[Start of section]
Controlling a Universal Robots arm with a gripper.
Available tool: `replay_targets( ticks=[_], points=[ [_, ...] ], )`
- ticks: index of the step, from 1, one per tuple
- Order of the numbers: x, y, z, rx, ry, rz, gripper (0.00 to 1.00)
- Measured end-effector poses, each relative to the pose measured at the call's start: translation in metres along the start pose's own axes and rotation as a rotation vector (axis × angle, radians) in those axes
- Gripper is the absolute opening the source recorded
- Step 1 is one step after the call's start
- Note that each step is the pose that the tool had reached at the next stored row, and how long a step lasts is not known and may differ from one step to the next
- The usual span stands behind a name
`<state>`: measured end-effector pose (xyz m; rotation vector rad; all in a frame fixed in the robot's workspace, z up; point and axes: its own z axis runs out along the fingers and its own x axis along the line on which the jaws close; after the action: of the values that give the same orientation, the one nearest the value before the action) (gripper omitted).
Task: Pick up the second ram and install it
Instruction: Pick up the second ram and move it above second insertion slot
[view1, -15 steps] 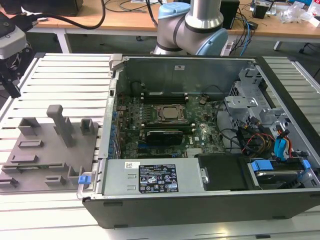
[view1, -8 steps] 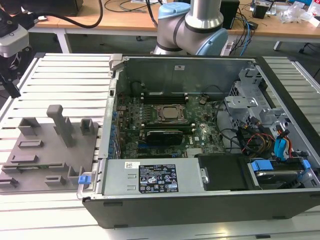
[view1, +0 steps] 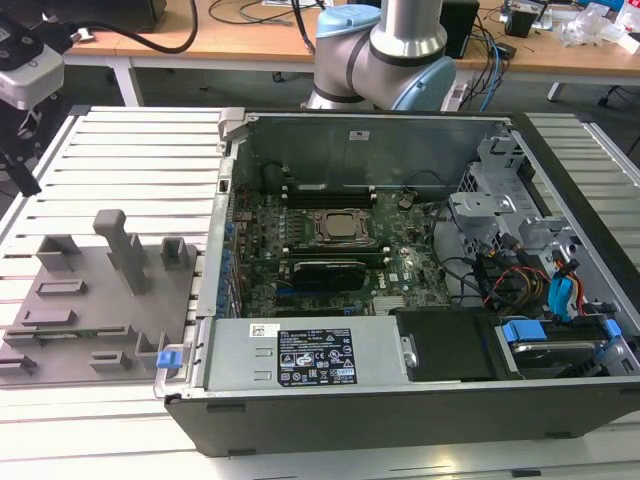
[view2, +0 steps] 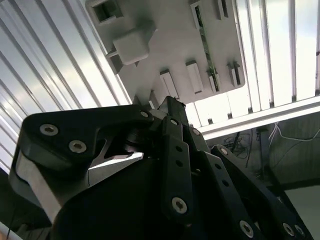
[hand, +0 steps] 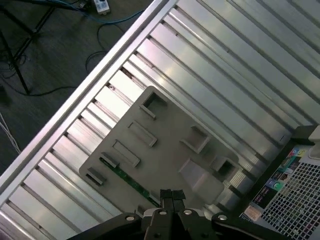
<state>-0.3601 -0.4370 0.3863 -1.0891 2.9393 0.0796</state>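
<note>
Clerk: Item one, gripper (hand: 171, 196). Condition?

Checker: Black, two fingers. The tips are pressed together in both wrist views, with nothing pinched between them. It hangs in the air above the grey tray (hand: 165, 125) and touches nothing. The second wrist view looks along the black linkage to the same closed tips of the gripper (view2: 169, 104).

Clerk: Item two, second ram?

Checker: Second ram (hand: 126, 179): one thin green stick, lying lengthwise along one edge of the grey tray. It sits below the gripper, off to one side of the fingertips and well apart from them. The second wrist view shows the second ram (view2: 205, 46) as a narrow green strip. In the exterior view the second ram (view1: 97, 331) lies at the tray's near edge.

Clerk: Item three, tray fittings?

Checker: Several grey blocks and slots moulded into the tray. One tall block (view1: 120, 245) stands upright, farther from the gripper than the stick.

Clerk: Item four, surroundings?

Checker: Counter (hand: 225, 65): ribbed metal slats under the tray. Computer case (view1: 400, 420): lid off, lying beyond the tray from the gripper, with a green motherboard (view1: 330, 240) inside. Floor (hand: 40, 50): dark, with loose cables, past the counter's edge.
</note>
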Motion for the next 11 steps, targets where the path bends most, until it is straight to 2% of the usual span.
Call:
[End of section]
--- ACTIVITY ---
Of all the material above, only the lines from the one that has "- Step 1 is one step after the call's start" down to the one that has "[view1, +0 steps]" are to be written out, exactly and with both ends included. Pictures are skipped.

--- WRITTEN ANSWER ---
- Step 1 is one step after the call's start
- Note that each step is the pose that the tool had reached at the next stored row, and how long a step lasts is not known and may differ from one step to the next
- The usual span stands behind a name
`<state>`: measured end-effector pose (xyz m; rotation vector rad; all in a frame fixed in the robot's workspace, z up; point and axes: its own z axis runs out along the fingers and its own x axis along the line on which the jaws close; after the action: of the values that give the same orientation, the one nearest the value before the action) (gripper omitted).
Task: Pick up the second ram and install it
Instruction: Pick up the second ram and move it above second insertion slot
[view1, -15 steps] 
[view1, -8 steps] 
[view1, +0 steps] 

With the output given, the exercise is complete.